[Opening INFORMATION PROVIDED section]

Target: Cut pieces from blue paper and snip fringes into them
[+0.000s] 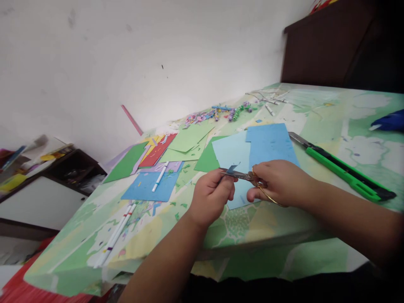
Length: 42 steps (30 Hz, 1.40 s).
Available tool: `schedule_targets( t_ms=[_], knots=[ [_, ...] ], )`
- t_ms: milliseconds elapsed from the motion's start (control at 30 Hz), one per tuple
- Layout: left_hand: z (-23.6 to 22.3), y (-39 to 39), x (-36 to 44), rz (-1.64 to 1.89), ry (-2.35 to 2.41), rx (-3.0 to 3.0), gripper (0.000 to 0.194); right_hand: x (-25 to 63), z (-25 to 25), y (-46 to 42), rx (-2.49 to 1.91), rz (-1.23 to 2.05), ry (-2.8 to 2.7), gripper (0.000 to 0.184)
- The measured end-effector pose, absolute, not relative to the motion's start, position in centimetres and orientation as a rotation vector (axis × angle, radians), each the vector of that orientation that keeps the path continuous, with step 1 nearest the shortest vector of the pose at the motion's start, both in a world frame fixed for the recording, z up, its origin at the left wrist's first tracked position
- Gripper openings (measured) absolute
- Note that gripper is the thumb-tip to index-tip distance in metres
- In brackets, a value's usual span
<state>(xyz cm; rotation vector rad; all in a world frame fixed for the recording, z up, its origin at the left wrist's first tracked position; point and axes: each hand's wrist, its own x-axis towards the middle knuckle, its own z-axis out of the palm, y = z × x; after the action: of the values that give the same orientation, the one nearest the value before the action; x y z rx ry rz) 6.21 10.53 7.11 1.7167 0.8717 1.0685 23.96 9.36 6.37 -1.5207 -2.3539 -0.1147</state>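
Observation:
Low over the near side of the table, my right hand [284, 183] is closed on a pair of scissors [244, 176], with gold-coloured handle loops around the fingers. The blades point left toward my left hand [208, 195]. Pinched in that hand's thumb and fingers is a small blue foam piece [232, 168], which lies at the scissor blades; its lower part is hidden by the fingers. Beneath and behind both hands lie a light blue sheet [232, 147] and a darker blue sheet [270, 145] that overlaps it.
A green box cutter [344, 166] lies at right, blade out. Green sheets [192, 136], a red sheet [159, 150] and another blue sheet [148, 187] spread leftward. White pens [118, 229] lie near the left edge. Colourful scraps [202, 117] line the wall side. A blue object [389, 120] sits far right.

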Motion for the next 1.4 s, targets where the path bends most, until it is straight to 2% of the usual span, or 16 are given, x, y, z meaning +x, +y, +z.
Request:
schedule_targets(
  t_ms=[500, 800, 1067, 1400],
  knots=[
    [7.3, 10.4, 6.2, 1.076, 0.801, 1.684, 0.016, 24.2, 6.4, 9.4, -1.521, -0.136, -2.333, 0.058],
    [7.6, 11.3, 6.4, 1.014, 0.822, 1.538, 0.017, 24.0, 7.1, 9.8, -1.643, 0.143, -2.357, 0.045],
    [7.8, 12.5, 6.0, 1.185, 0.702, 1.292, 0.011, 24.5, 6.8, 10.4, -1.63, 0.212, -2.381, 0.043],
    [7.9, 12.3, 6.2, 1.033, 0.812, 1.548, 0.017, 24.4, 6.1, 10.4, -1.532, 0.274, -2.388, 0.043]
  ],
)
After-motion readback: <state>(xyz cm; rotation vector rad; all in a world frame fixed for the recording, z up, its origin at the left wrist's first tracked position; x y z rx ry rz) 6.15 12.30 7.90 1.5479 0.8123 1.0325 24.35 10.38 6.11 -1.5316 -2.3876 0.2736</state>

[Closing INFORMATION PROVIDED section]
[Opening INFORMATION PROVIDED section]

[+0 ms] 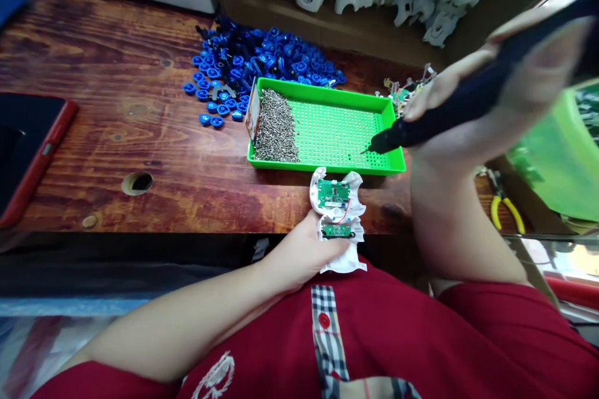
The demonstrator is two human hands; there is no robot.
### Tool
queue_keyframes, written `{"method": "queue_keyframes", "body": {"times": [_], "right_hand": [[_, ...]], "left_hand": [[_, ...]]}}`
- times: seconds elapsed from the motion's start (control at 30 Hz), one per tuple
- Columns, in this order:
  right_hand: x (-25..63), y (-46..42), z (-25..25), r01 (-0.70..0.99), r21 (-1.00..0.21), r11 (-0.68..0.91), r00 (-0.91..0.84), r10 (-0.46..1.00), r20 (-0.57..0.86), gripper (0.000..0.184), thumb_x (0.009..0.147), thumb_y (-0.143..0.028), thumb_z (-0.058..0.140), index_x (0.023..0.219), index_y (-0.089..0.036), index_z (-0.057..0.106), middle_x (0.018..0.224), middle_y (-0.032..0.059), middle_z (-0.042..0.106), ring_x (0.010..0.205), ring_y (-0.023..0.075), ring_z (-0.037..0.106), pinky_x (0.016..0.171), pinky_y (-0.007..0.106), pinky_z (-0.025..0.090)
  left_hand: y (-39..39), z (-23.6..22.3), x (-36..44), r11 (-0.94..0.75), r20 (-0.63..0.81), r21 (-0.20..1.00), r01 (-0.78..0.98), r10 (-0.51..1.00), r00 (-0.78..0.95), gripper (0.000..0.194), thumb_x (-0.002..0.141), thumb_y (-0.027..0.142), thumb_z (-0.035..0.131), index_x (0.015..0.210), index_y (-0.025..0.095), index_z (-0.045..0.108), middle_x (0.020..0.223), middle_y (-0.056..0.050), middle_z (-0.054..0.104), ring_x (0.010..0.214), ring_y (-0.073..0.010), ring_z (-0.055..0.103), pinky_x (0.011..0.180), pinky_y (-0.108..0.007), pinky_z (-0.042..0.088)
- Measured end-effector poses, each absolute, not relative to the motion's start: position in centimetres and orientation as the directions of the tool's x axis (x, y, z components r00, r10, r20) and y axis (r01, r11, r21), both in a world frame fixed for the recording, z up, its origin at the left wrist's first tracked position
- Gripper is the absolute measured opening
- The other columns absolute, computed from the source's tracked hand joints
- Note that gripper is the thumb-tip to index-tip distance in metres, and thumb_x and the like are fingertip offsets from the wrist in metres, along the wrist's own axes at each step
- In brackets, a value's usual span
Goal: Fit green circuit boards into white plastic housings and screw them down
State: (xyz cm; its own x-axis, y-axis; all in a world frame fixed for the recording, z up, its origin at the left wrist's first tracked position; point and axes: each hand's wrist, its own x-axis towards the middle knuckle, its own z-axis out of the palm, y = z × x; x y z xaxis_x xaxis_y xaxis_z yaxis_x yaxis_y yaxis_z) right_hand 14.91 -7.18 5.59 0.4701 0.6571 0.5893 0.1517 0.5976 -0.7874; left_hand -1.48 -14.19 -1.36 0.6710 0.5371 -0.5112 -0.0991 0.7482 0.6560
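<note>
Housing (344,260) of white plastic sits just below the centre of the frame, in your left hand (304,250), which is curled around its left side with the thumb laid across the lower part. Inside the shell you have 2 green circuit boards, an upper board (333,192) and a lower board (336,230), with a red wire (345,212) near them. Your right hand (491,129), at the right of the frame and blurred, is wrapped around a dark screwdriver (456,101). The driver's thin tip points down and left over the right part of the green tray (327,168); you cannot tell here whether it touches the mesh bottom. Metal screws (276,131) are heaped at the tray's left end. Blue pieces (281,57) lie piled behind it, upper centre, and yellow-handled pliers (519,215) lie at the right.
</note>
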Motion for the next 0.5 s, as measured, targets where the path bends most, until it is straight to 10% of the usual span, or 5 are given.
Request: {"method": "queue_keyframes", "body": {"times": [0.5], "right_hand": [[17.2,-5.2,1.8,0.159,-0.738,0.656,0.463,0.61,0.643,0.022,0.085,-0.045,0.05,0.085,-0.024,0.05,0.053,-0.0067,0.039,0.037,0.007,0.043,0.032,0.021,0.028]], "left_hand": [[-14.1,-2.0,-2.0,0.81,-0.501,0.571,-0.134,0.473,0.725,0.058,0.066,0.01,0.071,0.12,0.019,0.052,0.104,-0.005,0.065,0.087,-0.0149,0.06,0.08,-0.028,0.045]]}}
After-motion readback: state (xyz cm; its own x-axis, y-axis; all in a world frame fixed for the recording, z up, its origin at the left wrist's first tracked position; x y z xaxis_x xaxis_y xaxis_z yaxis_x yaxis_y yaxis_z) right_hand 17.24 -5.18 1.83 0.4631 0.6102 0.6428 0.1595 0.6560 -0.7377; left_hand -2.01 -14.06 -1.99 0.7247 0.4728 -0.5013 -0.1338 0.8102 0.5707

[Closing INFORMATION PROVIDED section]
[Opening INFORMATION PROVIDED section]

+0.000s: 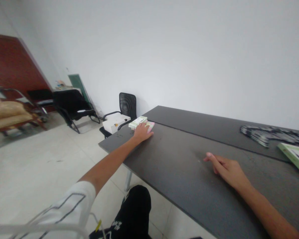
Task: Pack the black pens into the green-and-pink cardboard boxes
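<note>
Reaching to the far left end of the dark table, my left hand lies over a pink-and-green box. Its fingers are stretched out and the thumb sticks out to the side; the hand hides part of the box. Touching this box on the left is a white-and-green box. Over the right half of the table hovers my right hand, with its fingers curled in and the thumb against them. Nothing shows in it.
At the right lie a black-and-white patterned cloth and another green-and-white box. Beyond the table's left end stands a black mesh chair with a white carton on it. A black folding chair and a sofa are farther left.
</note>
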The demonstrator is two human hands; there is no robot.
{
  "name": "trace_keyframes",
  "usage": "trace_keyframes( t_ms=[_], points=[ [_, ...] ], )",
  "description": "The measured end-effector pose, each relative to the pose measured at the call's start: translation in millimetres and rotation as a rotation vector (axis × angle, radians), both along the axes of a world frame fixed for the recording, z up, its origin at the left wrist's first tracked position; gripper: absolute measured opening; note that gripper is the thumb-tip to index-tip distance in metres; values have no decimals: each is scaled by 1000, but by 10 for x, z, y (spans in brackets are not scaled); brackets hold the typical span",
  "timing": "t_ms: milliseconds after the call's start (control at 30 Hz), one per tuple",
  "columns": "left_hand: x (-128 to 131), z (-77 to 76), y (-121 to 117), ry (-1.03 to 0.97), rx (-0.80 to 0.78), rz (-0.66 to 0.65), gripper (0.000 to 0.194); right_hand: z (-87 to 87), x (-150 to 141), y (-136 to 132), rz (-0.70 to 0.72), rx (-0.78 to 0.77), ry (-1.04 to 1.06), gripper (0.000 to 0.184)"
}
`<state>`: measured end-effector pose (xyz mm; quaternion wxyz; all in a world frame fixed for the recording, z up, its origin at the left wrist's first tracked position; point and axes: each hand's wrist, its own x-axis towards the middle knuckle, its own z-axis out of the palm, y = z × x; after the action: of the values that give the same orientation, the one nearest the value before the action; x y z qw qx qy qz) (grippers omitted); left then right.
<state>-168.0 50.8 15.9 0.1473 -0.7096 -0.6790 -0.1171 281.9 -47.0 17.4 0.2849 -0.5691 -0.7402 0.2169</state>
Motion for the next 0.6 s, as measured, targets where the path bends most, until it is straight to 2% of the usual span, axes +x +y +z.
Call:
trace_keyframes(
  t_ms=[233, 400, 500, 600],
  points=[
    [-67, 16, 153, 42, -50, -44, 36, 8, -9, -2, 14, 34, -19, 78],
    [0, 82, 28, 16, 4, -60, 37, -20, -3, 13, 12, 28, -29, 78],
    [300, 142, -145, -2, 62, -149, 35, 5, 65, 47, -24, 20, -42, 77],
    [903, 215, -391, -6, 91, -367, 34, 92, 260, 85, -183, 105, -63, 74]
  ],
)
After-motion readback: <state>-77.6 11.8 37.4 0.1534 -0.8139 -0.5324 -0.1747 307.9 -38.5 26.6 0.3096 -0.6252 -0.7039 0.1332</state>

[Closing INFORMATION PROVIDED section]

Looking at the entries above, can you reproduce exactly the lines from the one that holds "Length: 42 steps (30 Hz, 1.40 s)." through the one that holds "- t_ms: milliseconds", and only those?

EXERCISE RESPONSE |
Length: 42 steps (30 Hz, 1.40 s).
Available tool: `schedule_targets( t_ms=[_], knots=[ [_, ...] ], )`
- t_ms: milliseconds elapsed from the motion's start (control at 30 Hz), one per tuple

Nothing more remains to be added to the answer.